Question

Show there is a number c ,with 0<_c<_1,such that f(c)=0 for the equation f(x)=x^3+x^2-1

Answer 1

Use Mean Value theorem.

Explanation:

Statement: If f(x) is continuous on [a, b] and differentiable on (a, b) then there is at least one 'c' (a < c < b), then we have:

f'(c) =
`$ (f(b) - f(a))/(b - a) $`

Here, f(x) = x³ + x² - 1. a = 0, b =1

Since, f(x) is a polynomial, it is continuous and differentiable on the interval.

f'(x) = 3x² + 2x

⇒ f'(c) = 3c² + 2c

Using Mean value theorem, we have:

3c² + 2c =
`$ (f(1) - f(0))/(1 - 0) $`

f(1) = 1 + 1 - 1 = 1

f(0) = 0 + 0 - 1 = - 1

`$ \implies f'(c) = (1 - (-1))/(1 - 0) $`

`$ \implies f'(c) = (2)/(1) = 2 $`

Therefore, we have: 3c² + 2c = 2

Rearranging this, we have: 3c² + 2c - 2 = 0 which is a quadratic equation.

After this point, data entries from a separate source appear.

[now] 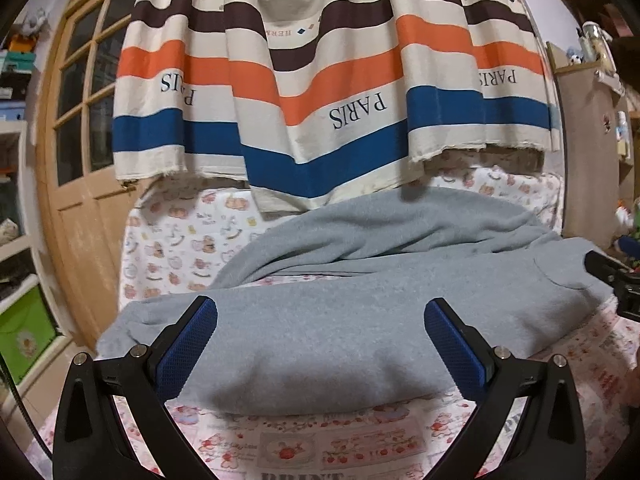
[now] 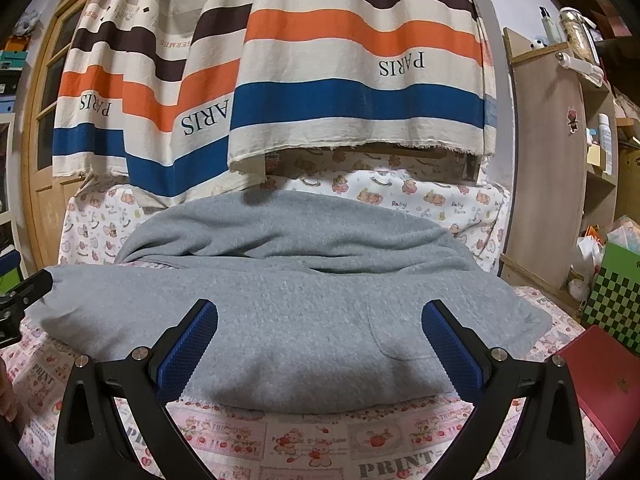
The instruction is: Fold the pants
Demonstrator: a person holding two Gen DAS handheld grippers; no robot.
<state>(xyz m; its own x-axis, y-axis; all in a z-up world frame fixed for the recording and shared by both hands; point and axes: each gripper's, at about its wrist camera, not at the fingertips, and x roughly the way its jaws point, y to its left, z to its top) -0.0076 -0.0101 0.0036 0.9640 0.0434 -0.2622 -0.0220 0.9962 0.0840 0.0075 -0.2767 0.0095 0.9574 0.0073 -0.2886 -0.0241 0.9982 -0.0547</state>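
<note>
Grey fleece pants (image 1: 328, 320) lie across a pink printed bedsheet (image 1: 332, 448), folded lengthwise with one leg bunched behind the other (a curved pocket seam shows at the right end). Both tools hover at the near edge of the cloth. The left gripper (image 1: 320, 344) has its blue-padded jaws spread wide, holding nothing, and the right gripper (image 2: 320, 344) stands likewise open over the pocket end. Behind the pants hangs a striped cream, orange, brown and blue curtain (image 1: 320, 80), and a wooden glazed door (image 1: 80, 120) stands to the left.
</note>
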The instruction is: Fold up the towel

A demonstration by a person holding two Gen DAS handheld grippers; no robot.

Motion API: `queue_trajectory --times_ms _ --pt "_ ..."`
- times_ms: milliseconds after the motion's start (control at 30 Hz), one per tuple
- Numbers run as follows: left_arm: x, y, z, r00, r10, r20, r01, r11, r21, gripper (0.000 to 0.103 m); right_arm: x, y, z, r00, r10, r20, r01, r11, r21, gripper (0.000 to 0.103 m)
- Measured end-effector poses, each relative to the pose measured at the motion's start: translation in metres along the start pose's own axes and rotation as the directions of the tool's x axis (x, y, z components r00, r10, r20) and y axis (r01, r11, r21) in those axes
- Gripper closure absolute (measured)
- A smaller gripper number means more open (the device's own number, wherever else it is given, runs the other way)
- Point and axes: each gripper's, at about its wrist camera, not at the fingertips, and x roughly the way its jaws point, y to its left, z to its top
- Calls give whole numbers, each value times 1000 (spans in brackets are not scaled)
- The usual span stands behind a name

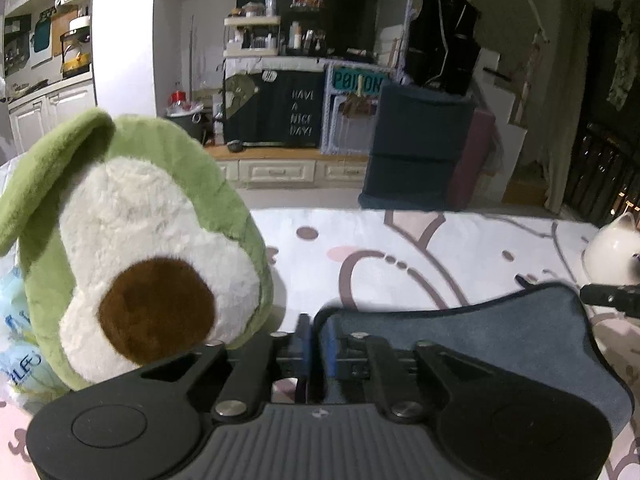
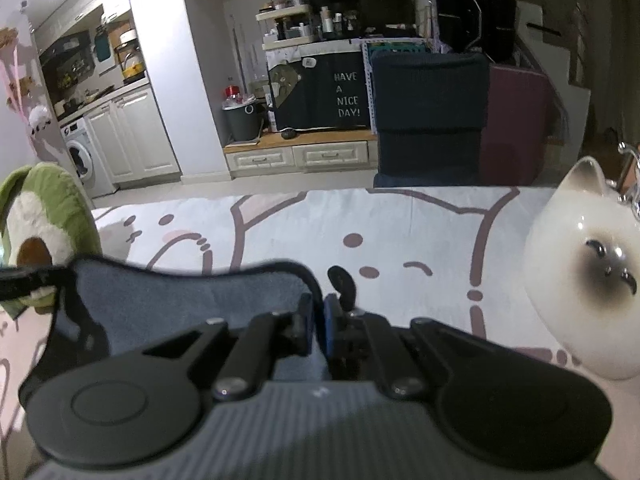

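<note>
1. My left gripper has its blue pads nearly together, pinching the left edge of the grey-blue towel.
2. From the left wrist view, the towel stretches away to the right of the gripper, its dark-trimmed upper edge lifted and sagging in the middle, over the bench with its white cover and pink cartoon print.
3. My right gripper is likewise closed on the towel's right edge, blue pads tight on the fabric.
4. In the right wrist view the towel hangs to the left of the gripper, spanning across to the other gripper's dark finger at the far left edge.
5. The avocado plush stands just left of my left gripper, close to it; I cannot tell whether it touches the towel.
6. A white ceramic cat with a dark face sits on the bench to the right of my right gripper, apart from the towel.
7. A printed plastic bag shows behind the plush at the left edge.
</note>
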Motion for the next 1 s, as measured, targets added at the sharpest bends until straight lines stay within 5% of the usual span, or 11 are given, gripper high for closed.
queue_trajectory --times_ms 67,100,300,567,1000 --pt "2 1 -1 1000 4 -19 -4 1000 -3 52 -1 -1 0 1000 16 -6 -16 1000 14 59" --pt "2 1 -2 1000 6 -25 -6 1000 -2 47 -2 0 0 1000 19 -6 -18 1000 15 45" --pt "0 0 -8 998 18 -60 -18 1000 1 18 -3 3 1 999 17 -28 -16 1000 16 11" --pt "-2 -2 -8 997 25 -77 -23 1000 17 1 -4 7 -2 999 13 -42 -13 1000 -1 0" --pt "-16 -10 -5 994 2 -107 0 1000 16 0 -11 13 -1 998 -4 -56 4 1000 -9 0"
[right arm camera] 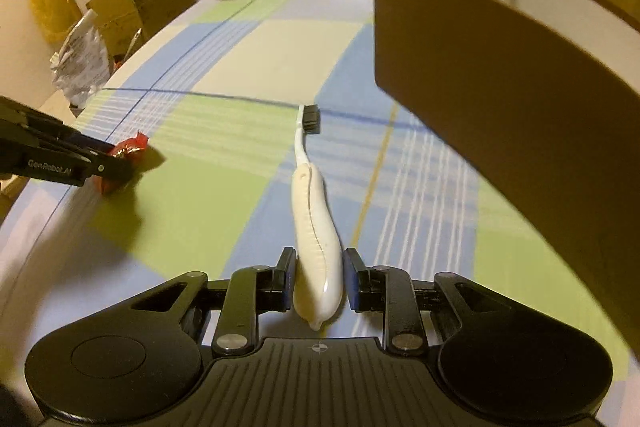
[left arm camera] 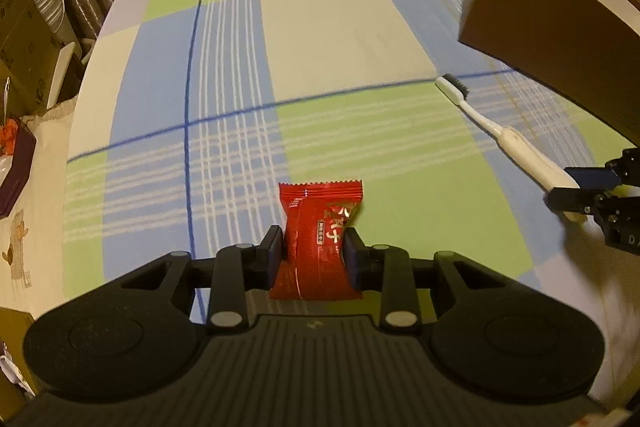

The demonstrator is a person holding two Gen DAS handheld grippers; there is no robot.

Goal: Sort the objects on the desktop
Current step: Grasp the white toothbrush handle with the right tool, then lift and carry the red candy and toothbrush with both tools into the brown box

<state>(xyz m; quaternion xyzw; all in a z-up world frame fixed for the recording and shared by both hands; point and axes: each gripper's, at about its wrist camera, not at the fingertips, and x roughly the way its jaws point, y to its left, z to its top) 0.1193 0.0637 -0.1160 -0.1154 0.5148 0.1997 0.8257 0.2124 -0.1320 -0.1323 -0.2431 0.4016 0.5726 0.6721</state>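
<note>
Both grippers point steeply down at the checked cloth (left arm camera: 332, 39). The left gripper (left arm camera: 314, 259) is almost closed and pinches a red packet (left arm camera: 316, 239) low in the frame centre. The right gripper (right arm camera: 318, 281) is nearly closed on the handle of a white toothbrush (right arm camera: 314, 211), beside a brown box (right arm camera: 500, 75) at upper right.

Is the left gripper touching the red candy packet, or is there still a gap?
Touching. In the left wrist view, both pads of the left gripper press against the sides of the red candy packet, which is pinched narrow between them.
</note>
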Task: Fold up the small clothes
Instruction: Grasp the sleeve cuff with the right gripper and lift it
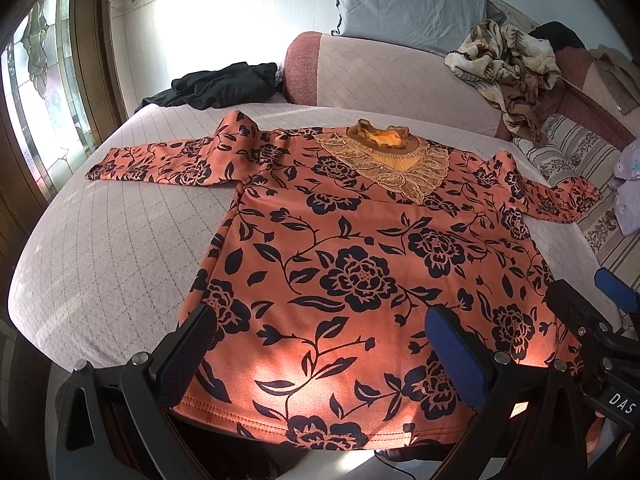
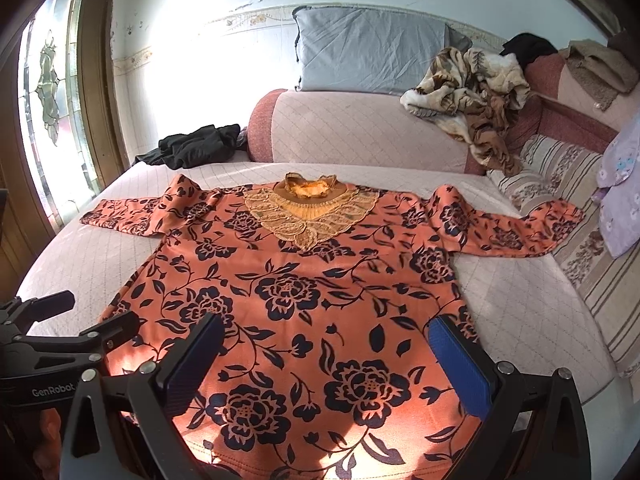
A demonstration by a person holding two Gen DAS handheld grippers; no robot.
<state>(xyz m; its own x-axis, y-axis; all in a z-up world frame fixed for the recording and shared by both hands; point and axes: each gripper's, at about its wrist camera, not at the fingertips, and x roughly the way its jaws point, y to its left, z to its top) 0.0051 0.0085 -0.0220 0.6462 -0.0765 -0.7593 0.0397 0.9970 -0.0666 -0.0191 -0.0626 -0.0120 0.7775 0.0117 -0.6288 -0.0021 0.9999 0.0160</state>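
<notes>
On the bed [image 1: 100,240] a soft, light blouse [image 1: 360,272] lies flat; both tongs, left [image 1: 320,360] and right [image 2: 326,364], hover spread near its hem, the likely pinch point.

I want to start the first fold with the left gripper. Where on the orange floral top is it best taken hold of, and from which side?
Probably the cuff of its left-hand sleeve. The orange floral top lies flat, front up, sleeves spread wide, so that thin free end on the bedcover can be pinched from the outer left side, low and along the cover. The left gripper is open near the hem.
</notes>
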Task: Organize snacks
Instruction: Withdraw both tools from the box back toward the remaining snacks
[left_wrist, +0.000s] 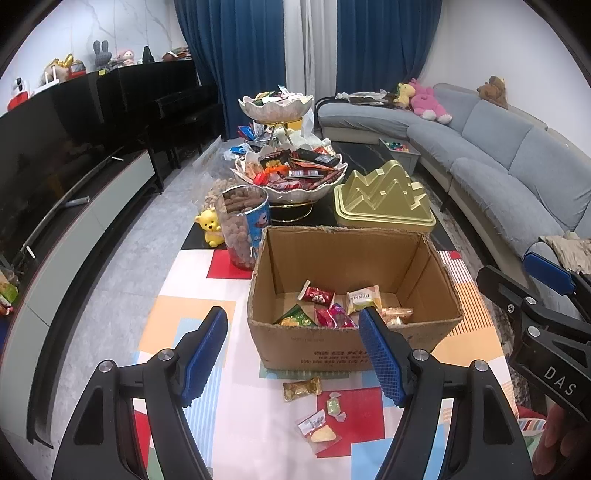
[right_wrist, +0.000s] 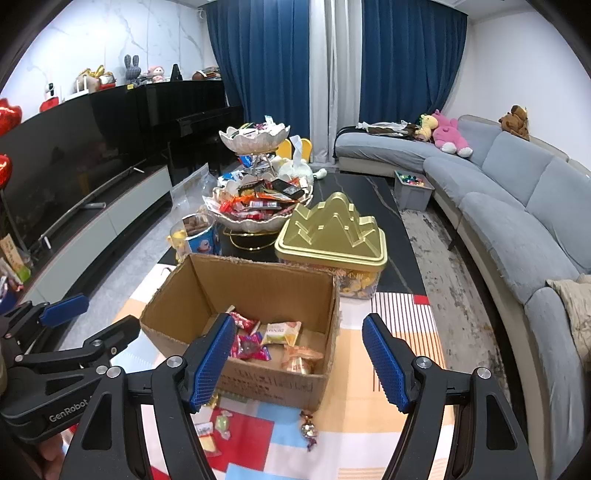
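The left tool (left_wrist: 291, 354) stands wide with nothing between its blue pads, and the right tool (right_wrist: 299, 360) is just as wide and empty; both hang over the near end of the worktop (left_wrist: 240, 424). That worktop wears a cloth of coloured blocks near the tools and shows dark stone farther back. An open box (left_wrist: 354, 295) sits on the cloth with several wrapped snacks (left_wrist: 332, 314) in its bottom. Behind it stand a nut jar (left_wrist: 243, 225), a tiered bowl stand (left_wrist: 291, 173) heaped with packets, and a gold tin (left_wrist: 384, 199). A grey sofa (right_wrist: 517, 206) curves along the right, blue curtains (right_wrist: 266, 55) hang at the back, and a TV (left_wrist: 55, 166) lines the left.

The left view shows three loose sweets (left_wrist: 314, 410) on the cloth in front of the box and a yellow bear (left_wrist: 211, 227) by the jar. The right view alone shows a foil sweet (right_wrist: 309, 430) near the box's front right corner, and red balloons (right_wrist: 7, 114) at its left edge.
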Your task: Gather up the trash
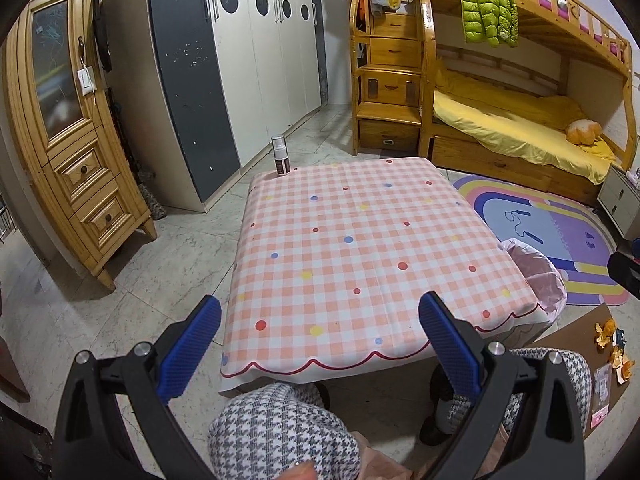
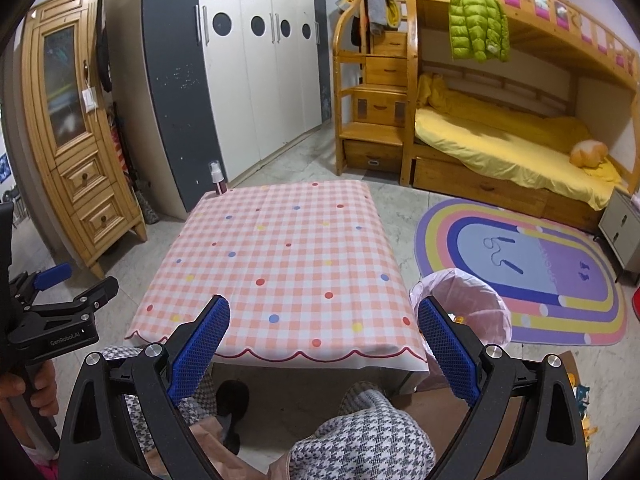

Now, we find the roots of the equation using the formula:

We have: c =
`$ (- 2 \pm √(4 - 4(3)(2)))/(2.3) $`

=
`$ (- 2 \pm √(4 + 24))/(6) $`

=
`$ (- 2 \pm 2√(7))/(6) $`

=
`$ (- 1 \pm √(7))/(3) $`

The roots are: c =
`$ (- 1 + √(7))/(6) , (- 1 - √(7))/(6) $`

Since, our root should lie between 0 and 1, we eliminate
`$ (- 1 - √(7))/(6) $`.

Hence, the value of c =
`$ (- 1 + √(7))/(6) $`

So, we have proved the existence of 'c' and have determined the value of 'c' as well.